Hem suçlu hem mağdur

Kolonya kokulunun gammazcılığı o günlerde de varmış... ABD Büyükelçisi, İbrahim Karagül’ün yazdıklarından rahatsız olunca aynı gazetede yazan bizimkini aramış, dert yanmış... O da bu şikayeti emir kabul edip harekete geçmiş, İbrahim Karagül’ün atılması için uğraşmış da uğraşmış...

Sonuç koca bir sıfır... İbrahim Karagül köşesinde yazmaya devam etmiş... Hala da ediyor...

Tıpkı kapağı Doğan Grubu’na atma operasyonu gibi kolonya kokulunun bu kelle alma girişimi de engellenmiş bir şekilde.

Yıllar sonra bu küçük çaplı skandal ortaya çıkıyor. Kolonya kokulunun bütün marifetleri anlaşılıyor.

Kendi köşesinden başka yazarları ihbar ettiğini, gammazladığını, hedef gösterdiğini biliyorduk...

Hatta odasında ’Bu isimler gözaltına alınacak’ diye önceden tahminlerde bulunduğunun da farkındaydık...

Daha da ileri gidip bazı insanların gözaltına alınma zamanlamalarının kendi köşesindeki ihbarlarla çakıştığını da görmüştük.

’Beni atın, ben sizin işlerinizi hallederim’ diye patronlara mesaj göndermesine bile şaşırmıyorduk.

Ama hakikaten kendi gazetesinden bir yazarın kellesi için uğraşacağını tahmin dahi etmezdim; hele bir ABD Büyükelçisi’ni memnun etmek adına...

Hani bu arkadaşlar aynı mahallenin adamlarıydı? İslam’da dayanışma, kardeşlik her şeyden önce gelirdi?

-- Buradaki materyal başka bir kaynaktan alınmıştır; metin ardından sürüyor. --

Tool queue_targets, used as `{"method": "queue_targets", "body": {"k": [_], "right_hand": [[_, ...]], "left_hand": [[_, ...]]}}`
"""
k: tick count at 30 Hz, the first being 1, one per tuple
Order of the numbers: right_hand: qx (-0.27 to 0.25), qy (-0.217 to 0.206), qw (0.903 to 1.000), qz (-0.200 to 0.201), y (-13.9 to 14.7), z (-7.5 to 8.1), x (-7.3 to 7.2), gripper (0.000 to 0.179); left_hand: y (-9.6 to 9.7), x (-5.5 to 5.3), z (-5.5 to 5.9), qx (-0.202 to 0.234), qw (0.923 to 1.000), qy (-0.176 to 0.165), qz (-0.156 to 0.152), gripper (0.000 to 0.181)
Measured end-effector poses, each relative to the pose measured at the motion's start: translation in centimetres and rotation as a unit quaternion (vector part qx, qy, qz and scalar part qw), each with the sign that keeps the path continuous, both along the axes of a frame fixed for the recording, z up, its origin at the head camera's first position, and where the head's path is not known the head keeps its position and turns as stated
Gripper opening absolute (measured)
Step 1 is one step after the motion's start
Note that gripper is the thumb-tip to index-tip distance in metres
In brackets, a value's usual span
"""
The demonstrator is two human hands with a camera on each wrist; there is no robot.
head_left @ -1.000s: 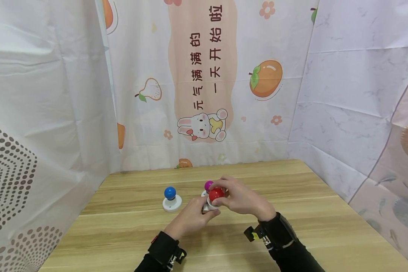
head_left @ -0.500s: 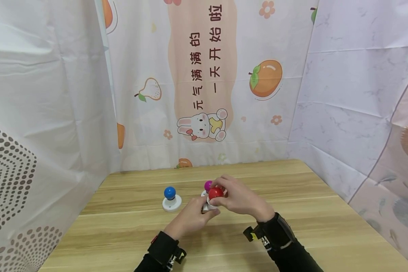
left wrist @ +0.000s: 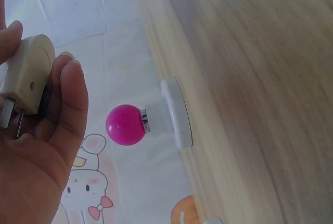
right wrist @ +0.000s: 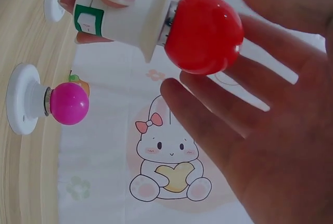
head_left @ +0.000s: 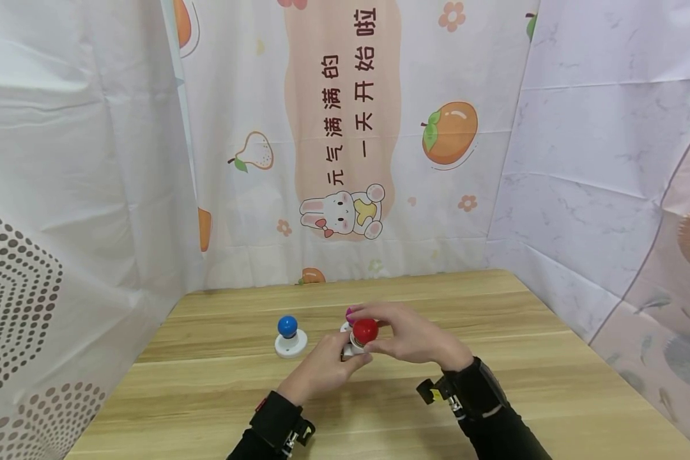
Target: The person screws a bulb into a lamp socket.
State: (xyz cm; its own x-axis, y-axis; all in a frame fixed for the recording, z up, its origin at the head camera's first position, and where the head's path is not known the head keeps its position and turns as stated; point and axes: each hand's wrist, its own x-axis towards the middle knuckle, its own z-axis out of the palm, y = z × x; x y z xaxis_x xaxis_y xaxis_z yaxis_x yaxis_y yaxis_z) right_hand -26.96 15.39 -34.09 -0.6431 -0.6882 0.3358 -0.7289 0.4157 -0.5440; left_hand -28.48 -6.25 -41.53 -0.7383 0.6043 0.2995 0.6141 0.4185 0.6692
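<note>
My left hand [head_left: 324,364] grips a white plug-in lamp socket [right wrist: 117,18] with a green-framed switch. Two metal prongs [left wrist: 7,114] stick out of its lower end in the left wrist view. A red light bulb [right wrist: 205,34] sits in the socket's mouth, a strip of its metal cap showing. Around that bulb my right hand [head_left: 416,332] is spread, its fingers loose and extended beside the red globe. Behind, a magenta bulb [right wrist: 69,103] stands in a round white lamp holder [right wrist: 23,99], partly hidden by my right fingers in the head view.
Left of the hands, a blue bulb [head_left: 287,326] stands upright in another round white holder [head_left: 291,348] on the wooden table [head_left: 207,396]. Printed cloth [head_left: 241,211] hangs behind the table's far edge, with more cloth at both sides.
My right fingers have loosened from the red bulb and spread, and the right hand has shifted slightly right. The left hand keeps its hold on the socket in the same place.
</note>
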Motion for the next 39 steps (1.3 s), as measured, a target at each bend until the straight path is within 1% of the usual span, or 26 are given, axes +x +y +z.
{"method": "queue_targets", "body": {"k": [4,7,10,14,19,27,39], "right_hand": [[0.016,0.012,0.9996,0.02,0.33,0.13,0.06,0.055],[0.028,0.03,0.9989,0.024,0.48,0.14,0.09,0.054],[0.037,0.038,0.9984,0.02,0.52,0.1,0.09,0.051],[0.038,0.034,0.9985,0.017,0.5,0.04,0.0,0.047],[0.034,0.022,0.9991,0.013,0.47,0.05,0.06,0.045],[0.039,0.007,0.9992,-0.005,0.22,0.22,0.21,0.042],[0.036,0.009,0.9992,-0.012,-0.09,0.13,0.19,0.038]], "left_hand": [[0.01,-0.02,-0.01,-0.004,1.0,-0.001,0.0,0.041],[0.0,-0.06,-0.05,-0.004,1.0,0.003,0.0,0.041],[0.02,-0.08,-0.09,-0.002,1.0,0.008,0.0,0.04],[0.09,-0.05,-0.11,0.002,0.9999,0.011,0.0,0.039],[0.11,0.02,-0.12,0.007,1.0,0.004,-0.003,0.038],[0.08,0.04,-0.13,0.009,0.9999,0.003,-0.006,0.039],[0.0,0.01,-0.09,-0.006,1.0,-0.006,0.002,0.045]]}}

Kolonya kokulu inanç-mahalle demeden hemen adam satmaya razıymış meğerse...
Peki normal şartlarda bir insan bu yüz kızartıcı ayıbı ortaya çıkınca ne yapar? Utanır, bozulur, özür diler, gönül alır, günah çıkartır...

Hayır! Bizimki üste çıkıyor...
Gazeteyi kendince tehdit ediyor, yazılarını kesiyor, tavır almaya çalışıyor. Bu arada İbrahim Karagül’ün kellesini de istiyor hala. Şimdi Karagül’e kızan bir ABD Büyükelçisi yok... Ama bizimkinin inadı inat; Karagül bütün başına gelenleri doğruladı diye istemiyor onu.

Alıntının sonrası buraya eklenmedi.